__Assignment__:
Where the line with "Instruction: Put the" appears below, start writing out lines exactly, and finish with the line with "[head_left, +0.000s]", which is included; write out nothing else.
==========
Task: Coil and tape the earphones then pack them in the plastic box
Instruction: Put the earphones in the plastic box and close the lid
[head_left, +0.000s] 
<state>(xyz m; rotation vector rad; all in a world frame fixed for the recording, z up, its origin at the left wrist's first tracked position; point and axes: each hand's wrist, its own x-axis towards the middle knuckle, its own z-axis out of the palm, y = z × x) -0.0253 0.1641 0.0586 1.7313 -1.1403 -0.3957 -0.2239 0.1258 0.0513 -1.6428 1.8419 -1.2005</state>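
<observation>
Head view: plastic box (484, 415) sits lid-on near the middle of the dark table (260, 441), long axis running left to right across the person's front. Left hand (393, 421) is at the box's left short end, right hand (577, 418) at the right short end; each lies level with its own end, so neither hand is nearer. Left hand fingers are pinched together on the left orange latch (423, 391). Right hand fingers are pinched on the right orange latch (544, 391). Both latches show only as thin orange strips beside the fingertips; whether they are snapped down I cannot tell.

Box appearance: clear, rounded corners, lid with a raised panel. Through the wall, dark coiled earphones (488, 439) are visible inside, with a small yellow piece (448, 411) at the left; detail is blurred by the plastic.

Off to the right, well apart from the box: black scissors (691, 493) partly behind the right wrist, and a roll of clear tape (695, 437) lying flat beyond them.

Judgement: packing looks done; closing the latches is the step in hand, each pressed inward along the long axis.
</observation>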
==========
__Written response__:
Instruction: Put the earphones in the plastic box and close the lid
[head_left, +0.000s] 

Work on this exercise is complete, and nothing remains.